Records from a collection

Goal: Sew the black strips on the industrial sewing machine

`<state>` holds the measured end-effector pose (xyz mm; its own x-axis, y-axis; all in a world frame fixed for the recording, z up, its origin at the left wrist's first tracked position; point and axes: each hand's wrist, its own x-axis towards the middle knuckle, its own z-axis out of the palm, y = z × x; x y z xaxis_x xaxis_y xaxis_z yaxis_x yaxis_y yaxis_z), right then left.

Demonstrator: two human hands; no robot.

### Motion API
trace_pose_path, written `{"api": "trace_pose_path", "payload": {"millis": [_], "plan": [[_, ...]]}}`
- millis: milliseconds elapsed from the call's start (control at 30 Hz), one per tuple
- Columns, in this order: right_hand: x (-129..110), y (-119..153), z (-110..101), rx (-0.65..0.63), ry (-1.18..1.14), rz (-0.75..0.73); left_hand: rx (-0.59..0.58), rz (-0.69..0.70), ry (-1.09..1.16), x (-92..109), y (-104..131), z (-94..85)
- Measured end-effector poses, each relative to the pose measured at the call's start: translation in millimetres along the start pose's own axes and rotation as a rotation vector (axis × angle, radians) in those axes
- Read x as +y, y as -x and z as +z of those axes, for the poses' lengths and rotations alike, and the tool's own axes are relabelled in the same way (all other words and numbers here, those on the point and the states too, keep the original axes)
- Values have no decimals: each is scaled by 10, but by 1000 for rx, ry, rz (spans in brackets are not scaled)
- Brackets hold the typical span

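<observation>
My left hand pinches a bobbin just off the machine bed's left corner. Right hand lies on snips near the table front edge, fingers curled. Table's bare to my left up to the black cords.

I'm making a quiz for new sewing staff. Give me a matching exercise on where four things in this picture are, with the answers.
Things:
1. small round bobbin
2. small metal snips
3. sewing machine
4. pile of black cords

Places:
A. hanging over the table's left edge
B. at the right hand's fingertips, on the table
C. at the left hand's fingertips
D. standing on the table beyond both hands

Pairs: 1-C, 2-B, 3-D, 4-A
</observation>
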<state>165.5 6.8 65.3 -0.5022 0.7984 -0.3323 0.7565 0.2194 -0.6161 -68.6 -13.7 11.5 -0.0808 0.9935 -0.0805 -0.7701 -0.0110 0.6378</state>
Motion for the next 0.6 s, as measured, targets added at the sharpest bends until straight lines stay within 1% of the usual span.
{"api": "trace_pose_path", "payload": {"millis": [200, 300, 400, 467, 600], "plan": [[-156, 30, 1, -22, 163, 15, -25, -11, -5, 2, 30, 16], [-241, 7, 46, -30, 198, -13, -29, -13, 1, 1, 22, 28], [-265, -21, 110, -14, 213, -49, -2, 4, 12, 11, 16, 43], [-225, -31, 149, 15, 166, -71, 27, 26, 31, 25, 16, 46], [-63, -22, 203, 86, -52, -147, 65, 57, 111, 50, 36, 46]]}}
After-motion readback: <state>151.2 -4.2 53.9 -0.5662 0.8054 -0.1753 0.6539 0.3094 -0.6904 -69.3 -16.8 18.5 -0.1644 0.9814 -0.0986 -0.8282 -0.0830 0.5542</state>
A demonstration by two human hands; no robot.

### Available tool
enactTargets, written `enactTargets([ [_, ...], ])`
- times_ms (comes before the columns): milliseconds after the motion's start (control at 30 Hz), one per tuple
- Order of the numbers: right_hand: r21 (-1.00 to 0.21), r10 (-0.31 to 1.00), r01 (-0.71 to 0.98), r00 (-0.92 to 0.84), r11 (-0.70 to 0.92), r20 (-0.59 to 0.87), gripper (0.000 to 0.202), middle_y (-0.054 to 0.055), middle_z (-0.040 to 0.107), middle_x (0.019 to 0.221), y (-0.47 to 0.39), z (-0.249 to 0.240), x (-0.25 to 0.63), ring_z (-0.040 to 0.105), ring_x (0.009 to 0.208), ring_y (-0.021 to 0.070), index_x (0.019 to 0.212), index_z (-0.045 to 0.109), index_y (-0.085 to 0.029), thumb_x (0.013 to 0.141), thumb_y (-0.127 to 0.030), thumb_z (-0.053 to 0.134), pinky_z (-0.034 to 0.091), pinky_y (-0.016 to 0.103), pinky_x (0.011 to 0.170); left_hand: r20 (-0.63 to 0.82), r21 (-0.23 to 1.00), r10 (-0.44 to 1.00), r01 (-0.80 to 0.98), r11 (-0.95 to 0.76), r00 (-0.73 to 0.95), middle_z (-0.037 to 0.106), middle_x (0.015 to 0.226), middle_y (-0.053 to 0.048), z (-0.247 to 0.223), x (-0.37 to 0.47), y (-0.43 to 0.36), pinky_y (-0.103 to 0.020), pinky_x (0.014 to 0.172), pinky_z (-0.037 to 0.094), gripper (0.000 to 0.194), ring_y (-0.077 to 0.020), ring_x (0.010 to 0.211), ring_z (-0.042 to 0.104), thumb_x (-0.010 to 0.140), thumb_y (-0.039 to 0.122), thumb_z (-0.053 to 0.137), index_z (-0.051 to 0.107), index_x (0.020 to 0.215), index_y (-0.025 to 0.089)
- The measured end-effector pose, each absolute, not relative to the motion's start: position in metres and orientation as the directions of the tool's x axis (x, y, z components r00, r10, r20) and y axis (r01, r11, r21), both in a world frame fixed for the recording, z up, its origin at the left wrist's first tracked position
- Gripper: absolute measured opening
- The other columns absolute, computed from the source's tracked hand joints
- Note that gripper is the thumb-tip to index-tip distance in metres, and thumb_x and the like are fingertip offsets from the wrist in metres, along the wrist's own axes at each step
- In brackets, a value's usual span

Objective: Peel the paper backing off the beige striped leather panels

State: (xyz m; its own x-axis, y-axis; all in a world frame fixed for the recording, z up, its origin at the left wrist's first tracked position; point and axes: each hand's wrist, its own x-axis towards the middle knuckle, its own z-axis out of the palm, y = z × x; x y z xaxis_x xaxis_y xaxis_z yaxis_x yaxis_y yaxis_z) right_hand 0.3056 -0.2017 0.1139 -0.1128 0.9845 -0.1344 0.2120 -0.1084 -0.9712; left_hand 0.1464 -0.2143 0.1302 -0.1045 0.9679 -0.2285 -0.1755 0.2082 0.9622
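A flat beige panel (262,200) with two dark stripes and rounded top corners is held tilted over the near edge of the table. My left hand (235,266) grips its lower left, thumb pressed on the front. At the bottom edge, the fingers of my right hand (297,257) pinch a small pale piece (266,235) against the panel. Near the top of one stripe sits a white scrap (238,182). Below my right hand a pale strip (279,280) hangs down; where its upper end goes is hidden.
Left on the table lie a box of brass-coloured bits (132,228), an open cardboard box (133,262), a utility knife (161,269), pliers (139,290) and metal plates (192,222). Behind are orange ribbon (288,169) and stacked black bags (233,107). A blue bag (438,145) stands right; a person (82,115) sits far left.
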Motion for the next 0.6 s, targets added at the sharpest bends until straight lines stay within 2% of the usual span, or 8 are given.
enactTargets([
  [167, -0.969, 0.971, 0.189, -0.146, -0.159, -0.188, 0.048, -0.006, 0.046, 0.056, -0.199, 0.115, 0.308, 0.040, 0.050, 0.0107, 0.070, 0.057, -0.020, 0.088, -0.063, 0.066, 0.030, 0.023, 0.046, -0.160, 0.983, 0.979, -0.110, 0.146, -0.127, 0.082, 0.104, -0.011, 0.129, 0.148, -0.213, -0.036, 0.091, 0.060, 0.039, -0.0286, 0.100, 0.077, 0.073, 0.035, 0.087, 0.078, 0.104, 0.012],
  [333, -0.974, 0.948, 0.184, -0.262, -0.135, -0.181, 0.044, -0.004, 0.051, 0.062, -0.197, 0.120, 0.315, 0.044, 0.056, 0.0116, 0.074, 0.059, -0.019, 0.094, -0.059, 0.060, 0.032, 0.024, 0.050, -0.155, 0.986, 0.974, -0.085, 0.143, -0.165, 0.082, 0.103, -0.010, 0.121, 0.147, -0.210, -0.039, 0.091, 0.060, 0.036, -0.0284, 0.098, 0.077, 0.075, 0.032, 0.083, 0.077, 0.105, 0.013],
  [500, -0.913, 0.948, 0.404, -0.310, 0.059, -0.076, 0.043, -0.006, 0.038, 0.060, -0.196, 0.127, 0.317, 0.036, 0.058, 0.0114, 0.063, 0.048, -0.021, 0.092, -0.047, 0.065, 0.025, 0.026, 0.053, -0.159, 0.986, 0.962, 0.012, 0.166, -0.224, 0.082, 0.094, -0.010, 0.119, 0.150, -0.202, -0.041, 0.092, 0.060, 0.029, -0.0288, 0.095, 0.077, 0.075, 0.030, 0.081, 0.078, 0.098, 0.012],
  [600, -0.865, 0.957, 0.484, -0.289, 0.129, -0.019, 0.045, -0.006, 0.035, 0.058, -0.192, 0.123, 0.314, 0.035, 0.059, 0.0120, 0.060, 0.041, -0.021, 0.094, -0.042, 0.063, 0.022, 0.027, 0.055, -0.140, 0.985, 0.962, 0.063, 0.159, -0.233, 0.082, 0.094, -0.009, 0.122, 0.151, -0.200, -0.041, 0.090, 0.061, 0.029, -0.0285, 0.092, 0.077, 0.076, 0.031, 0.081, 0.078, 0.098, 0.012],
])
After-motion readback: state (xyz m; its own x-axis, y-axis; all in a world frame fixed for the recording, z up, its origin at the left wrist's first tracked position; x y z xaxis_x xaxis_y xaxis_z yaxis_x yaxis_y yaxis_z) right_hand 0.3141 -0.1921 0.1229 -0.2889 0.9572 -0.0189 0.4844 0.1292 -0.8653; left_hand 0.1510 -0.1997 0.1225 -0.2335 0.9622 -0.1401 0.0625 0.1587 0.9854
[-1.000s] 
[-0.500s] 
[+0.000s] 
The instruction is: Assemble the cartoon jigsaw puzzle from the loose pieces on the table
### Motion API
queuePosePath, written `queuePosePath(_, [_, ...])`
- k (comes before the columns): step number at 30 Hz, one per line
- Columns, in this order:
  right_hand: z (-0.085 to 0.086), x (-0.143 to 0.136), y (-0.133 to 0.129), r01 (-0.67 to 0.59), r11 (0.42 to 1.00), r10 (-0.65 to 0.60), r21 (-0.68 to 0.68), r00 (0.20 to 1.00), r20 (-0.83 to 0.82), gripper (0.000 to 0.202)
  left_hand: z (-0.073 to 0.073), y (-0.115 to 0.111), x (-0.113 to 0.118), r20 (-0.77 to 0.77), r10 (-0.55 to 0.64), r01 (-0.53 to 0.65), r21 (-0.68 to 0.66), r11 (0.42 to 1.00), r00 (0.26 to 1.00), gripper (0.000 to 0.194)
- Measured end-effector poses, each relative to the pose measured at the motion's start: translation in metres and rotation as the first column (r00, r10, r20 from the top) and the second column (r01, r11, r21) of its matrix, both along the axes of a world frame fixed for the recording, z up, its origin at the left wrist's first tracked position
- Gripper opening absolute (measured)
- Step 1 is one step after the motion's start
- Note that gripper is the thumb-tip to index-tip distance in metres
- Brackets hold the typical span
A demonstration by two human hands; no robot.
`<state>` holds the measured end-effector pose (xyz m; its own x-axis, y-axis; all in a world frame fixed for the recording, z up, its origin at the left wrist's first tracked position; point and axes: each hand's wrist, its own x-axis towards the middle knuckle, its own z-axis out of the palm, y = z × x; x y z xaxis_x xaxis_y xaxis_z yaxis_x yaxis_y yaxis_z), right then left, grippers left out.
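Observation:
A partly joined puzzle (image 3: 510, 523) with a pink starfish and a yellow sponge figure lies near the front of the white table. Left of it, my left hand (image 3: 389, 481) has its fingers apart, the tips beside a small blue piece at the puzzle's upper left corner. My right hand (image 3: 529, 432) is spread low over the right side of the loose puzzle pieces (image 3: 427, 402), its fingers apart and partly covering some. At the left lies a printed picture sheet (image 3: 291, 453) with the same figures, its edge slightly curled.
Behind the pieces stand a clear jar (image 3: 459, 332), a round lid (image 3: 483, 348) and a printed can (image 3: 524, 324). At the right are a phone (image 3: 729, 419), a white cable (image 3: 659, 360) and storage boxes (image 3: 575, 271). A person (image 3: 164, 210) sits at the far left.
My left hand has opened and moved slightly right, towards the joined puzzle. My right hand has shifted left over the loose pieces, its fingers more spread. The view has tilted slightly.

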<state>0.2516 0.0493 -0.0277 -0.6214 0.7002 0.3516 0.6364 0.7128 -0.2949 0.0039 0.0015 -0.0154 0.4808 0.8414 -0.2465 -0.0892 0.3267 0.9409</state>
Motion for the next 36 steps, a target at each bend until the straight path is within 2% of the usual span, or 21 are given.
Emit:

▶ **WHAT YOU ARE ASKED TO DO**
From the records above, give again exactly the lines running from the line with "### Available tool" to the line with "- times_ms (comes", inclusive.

▶ **TASK ANSWER**
### Available tool
enactTargets, written `enactTargets([ [_, ...], ])`
- times_ms (comes before the columns): milliseconds after the motion's start (control at 30 Hz), one per tuple

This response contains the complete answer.